Over the last month I have had the opportunity to add 4 additional nodes to a RAC environment.  The current environment was 4 nodes running Suse 9.  The decision was made that instead of replacing the existing nodes, we would add and make it an 8 node cluster.  If you had the opportunity to read my post on CPU Utilization, you will understand that what we really did was increase our capacity by increasing the availability of CPU time for more transactions.  Our Arrival Rate can increase without impacting our response time — provided of course we can balance our workload across the nodes appropriately.   On the horizon is an upgrade to 11gR2, so the new nodes are running Suse 10.  The older nodes will be removed as we have the new one’s stable and upgraded to Suse10.

The decision to run with a mix OS for a short period of time was not without at least one quirk.  If you have an OCFS2 mount point you will not be able to mount it on both versions, its either 9 or 10.  This is unfortunate even in the short term.  The use of external tables or even jobs that still use UTL_FILE will have fail if they happen to start on one of the nodes the filesystem is not mounted on.   A work around would be service groups, however that may require some code changes that might not make sense in the short term.

A work around that has been effective in the short term, is to set the local_listener on the nodes that do not have the OCFS2 filesystem to a listener where the filesystem is mounted.  Let’s say I have a host ORL1 and ORL2 that have the filesystem mounted, but I have ORL3 where the filesystem can not be mounted at this time.

Ensure that the TNSNAMES.ORA on ORL3 has the Listener for one of the two nodes where the filesystem is mounted:

LISTENER_ORL1 =
(address = (protocol = tcp)(host = oral.medai.com)(port = 1521))

Then I change the parameter local_listener to one of the 2 hosts listeners:

alter system set local_listener=LISTENER_ORL1 scope=memory sid=’orl3′;

This changes the parameter only in memory and only for instance ORL3.

Now if any session connects to the listener on ORL3 it will be redirected to ORL1.  Of course, this means no jobs will be directed to ORL3 which defeats the purpose of adding the additional nodes.  This is only a temporary solution to adding the new nodes before removing the older nodes for upgrade of the OS.

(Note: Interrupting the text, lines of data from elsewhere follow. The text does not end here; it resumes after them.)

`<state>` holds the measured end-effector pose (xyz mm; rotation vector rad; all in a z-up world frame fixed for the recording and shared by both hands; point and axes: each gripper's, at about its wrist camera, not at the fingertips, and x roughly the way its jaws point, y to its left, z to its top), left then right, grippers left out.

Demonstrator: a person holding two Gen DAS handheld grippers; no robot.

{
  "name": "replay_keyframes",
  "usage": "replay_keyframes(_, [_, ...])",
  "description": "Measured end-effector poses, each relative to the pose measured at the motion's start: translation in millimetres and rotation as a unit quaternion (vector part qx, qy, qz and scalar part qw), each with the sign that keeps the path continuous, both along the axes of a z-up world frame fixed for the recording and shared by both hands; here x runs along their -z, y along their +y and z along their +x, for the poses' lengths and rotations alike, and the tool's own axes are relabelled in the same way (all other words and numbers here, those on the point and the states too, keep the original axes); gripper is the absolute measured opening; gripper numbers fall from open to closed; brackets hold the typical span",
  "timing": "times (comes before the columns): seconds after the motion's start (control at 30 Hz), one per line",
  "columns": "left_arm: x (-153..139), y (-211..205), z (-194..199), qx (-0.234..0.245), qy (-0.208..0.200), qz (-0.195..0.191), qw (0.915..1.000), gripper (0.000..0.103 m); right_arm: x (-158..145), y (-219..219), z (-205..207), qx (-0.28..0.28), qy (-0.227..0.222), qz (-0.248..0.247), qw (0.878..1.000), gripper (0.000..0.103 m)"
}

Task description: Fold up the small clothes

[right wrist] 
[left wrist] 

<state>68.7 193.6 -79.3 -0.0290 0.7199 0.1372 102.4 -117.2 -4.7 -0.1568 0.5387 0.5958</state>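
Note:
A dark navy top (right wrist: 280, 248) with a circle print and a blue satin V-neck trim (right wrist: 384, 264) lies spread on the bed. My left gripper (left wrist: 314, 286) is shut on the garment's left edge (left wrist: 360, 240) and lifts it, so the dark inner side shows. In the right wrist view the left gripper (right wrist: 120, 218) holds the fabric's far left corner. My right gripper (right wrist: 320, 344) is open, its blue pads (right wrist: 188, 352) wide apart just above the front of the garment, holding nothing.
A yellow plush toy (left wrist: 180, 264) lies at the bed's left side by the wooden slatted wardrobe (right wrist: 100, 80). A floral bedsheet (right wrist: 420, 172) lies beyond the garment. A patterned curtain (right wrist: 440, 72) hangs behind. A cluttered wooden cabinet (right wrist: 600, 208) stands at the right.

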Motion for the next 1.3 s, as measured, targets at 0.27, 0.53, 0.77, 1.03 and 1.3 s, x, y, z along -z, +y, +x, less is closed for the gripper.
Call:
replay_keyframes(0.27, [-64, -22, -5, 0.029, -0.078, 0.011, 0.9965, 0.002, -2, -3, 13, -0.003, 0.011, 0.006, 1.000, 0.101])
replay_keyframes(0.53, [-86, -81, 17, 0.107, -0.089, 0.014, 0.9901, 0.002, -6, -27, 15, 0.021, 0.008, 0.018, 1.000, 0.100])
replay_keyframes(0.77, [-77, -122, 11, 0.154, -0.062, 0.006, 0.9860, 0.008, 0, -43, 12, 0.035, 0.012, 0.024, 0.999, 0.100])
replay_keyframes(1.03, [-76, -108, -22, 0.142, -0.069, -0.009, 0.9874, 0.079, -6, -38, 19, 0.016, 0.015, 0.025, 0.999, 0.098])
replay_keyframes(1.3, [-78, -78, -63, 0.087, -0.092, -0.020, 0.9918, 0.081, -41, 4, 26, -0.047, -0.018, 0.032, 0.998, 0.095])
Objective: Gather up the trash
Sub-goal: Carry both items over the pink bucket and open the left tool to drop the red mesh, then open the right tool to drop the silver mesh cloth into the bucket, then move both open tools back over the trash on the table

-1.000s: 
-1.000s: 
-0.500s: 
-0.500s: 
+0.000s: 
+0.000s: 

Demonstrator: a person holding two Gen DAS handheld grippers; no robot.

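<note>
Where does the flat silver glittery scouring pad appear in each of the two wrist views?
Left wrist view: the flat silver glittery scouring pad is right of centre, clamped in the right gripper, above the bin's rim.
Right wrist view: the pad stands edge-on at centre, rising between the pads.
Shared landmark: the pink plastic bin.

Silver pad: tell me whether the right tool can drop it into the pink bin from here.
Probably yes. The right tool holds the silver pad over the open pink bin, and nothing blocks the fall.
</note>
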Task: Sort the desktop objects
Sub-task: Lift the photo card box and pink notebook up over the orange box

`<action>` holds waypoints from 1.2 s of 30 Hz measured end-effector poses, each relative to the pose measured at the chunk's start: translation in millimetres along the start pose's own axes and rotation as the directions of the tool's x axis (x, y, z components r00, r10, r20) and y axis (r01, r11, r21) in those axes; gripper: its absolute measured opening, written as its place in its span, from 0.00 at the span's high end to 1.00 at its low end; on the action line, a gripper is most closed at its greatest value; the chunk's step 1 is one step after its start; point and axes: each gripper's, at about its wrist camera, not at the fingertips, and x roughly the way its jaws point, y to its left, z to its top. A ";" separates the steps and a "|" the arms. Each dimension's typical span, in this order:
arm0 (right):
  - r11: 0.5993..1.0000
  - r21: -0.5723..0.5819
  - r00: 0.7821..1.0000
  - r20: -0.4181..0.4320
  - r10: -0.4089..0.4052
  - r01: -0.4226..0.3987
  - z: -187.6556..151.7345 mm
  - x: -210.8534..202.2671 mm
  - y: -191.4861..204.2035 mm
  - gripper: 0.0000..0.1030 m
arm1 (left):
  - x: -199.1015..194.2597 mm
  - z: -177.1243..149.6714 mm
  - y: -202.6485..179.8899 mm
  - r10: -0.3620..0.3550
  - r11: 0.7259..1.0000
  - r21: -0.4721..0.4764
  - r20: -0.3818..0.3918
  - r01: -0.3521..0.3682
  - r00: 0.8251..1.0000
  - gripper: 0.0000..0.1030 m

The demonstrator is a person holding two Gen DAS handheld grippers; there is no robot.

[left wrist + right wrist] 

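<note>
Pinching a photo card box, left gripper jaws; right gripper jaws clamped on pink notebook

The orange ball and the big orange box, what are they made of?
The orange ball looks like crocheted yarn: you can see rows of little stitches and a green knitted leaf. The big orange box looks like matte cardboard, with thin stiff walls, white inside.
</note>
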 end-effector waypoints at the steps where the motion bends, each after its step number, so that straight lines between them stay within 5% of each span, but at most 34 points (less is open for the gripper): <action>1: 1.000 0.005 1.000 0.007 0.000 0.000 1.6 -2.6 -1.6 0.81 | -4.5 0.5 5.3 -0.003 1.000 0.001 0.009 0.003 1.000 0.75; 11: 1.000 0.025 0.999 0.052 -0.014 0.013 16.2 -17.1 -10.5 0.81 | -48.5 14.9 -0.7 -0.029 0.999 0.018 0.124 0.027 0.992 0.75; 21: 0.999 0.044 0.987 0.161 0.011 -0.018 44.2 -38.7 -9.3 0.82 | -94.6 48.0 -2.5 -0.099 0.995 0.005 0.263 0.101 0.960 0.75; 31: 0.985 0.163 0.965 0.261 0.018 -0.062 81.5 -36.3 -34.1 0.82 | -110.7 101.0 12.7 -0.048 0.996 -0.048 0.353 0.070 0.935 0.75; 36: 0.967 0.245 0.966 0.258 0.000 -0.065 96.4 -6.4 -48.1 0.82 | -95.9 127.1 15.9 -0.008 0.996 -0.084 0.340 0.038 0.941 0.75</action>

Manipulating the local_listener parameter is also a way to redirect jobs away from a node that you may be preparing to perform maintenance.  This allows jobs to continue to process that have already started, but will prevent additional jobs from starting on the instance.  Allows you to bounce the instance, or node in order to perform maintenance without having to kill processes.  Doesn’t solve the issue if you are using inter-instance parallelism and you want to take down a instance or node for maintenance as that is a whole other discussion.

Although its not supported and Oracle strongly suggests not running in a mix OS version, it does work and will allow you the opportunity to upgrade your OS one host at a time.   But its not without quirks and you need to ready to either handle the quirks or research the quirks.  The OCFS2 is just quirk, I’m sure there are more I just haven’t been able to pinpoint the actual issues we have experienced with the different OS versions.  Although I will say each node that I have add different problems have appeared, but I think that’s just Oracle and the utilities they have created to make things easier.